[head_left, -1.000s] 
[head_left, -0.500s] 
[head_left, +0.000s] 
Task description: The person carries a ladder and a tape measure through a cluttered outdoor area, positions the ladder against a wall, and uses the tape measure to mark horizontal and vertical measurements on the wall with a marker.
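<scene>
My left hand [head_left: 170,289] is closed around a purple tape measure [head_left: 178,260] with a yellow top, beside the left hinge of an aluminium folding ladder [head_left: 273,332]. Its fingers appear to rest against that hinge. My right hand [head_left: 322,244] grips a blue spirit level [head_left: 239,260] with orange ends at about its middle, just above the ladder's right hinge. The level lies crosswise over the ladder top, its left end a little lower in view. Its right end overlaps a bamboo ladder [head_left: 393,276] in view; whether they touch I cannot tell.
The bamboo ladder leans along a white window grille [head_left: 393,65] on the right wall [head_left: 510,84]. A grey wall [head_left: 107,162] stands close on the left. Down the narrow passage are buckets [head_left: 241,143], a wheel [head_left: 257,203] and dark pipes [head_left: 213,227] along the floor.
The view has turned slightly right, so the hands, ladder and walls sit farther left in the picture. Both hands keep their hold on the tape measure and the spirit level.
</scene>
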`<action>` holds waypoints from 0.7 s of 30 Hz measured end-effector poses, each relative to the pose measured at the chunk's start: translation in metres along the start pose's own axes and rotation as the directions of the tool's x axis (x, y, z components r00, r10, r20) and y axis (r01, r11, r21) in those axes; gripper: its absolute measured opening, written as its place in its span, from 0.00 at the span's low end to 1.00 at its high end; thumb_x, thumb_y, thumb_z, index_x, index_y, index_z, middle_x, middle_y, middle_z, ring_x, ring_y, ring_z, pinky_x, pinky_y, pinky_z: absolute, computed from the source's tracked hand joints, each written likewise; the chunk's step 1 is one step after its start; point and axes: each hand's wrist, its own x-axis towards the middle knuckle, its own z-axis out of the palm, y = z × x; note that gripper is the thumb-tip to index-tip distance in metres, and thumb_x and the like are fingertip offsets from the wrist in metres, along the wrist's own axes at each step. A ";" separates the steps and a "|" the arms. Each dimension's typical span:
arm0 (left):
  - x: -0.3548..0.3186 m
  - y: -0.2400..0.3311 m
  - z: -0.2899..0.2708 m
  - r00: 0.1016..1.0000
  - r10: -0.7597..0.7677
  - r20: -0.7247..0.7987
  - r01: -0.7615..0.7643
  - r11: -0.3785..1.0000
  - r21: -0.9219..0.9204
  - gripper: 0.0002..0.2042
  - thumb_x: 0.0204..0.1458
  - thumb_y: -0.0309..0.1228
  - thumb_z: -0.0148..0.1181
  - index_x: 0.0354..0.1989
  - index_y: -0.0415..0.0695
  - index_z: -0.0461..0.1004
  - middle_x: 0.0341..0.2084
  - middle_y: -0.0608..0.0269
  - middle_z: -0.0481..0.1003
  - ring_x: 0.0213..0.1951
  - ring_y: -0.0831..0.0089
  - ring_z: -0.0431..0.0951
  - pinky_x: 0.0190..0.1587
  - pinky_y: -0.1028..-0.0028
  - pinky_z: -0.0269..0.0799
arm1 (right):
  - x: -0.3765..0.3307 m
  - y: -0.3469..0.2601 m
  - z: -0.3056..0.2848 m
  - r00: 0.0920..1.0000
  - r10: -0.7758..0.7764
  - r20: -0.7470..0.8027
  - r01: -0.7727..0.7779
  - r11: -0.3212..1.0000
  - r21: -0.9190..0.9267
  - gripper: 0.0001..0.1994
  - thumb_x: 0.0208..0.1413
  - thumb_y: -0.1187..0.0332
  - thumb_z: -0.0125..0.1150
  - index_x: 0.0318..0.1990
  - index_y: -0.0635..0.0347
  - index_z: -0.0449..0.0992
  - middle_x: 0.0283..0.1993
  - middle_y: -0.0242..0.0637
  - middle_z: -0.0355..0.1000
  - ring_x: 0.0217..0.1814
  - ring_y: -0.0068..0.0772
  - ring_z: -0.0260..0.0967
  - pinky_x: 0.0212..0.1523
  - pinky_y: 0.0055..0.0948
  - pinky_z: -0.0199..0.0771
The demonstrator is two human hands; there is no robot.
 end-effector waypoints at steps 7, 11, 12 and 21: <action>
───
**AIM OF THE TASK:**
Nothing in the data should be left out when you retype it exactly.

**WRITTEN ANSWER:**
[head_left, -1.000s] 
[head_left, -0.500s] 
[head_left, +0.000s] 
Task description: The person carries a ladder and a tape measure through a cluttered outdoor area, positions the ladder against a wall, and uses the tape measure to mark horizontal and vertical measurements on the wall with a marker.
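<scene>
My left hand [head_left: 170,289] is closed around a purple tape measure [head_left: 178,260] with a yellow top, beside the left hinge of an aluminium folding ladder [head_left: 273,332]. Its fingers appear to rest against that hinge. My right hand [head_left: 322,244] grips a blue spirit level [head_left: 239,260] with orange ends at about its middle, just above the ladder's right hinge. The level lies crosswise over the ladder top, its left end a little lower in view. Its right end overlaps a bamboo ladder [head_left: 393,276] in view; whether they touch I cannot tell.
The bamboo ladder leans along a white window grille [head_left: 393,65] on the right wall [head_left: 510,84]. A grey wall [head_left: 107,162] stands close on the left. Down the narrow passage are buckets [head_left: 241,143], a wheel [head_left: 257,203] and dark pipes [head_left: 213,227] along the floor.
The view has turned slightly right, so the hands, ladder and walls sit farther left in the picture. Both hands keep their hold on the tape measure and the spirit level.
</scene>
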`<action>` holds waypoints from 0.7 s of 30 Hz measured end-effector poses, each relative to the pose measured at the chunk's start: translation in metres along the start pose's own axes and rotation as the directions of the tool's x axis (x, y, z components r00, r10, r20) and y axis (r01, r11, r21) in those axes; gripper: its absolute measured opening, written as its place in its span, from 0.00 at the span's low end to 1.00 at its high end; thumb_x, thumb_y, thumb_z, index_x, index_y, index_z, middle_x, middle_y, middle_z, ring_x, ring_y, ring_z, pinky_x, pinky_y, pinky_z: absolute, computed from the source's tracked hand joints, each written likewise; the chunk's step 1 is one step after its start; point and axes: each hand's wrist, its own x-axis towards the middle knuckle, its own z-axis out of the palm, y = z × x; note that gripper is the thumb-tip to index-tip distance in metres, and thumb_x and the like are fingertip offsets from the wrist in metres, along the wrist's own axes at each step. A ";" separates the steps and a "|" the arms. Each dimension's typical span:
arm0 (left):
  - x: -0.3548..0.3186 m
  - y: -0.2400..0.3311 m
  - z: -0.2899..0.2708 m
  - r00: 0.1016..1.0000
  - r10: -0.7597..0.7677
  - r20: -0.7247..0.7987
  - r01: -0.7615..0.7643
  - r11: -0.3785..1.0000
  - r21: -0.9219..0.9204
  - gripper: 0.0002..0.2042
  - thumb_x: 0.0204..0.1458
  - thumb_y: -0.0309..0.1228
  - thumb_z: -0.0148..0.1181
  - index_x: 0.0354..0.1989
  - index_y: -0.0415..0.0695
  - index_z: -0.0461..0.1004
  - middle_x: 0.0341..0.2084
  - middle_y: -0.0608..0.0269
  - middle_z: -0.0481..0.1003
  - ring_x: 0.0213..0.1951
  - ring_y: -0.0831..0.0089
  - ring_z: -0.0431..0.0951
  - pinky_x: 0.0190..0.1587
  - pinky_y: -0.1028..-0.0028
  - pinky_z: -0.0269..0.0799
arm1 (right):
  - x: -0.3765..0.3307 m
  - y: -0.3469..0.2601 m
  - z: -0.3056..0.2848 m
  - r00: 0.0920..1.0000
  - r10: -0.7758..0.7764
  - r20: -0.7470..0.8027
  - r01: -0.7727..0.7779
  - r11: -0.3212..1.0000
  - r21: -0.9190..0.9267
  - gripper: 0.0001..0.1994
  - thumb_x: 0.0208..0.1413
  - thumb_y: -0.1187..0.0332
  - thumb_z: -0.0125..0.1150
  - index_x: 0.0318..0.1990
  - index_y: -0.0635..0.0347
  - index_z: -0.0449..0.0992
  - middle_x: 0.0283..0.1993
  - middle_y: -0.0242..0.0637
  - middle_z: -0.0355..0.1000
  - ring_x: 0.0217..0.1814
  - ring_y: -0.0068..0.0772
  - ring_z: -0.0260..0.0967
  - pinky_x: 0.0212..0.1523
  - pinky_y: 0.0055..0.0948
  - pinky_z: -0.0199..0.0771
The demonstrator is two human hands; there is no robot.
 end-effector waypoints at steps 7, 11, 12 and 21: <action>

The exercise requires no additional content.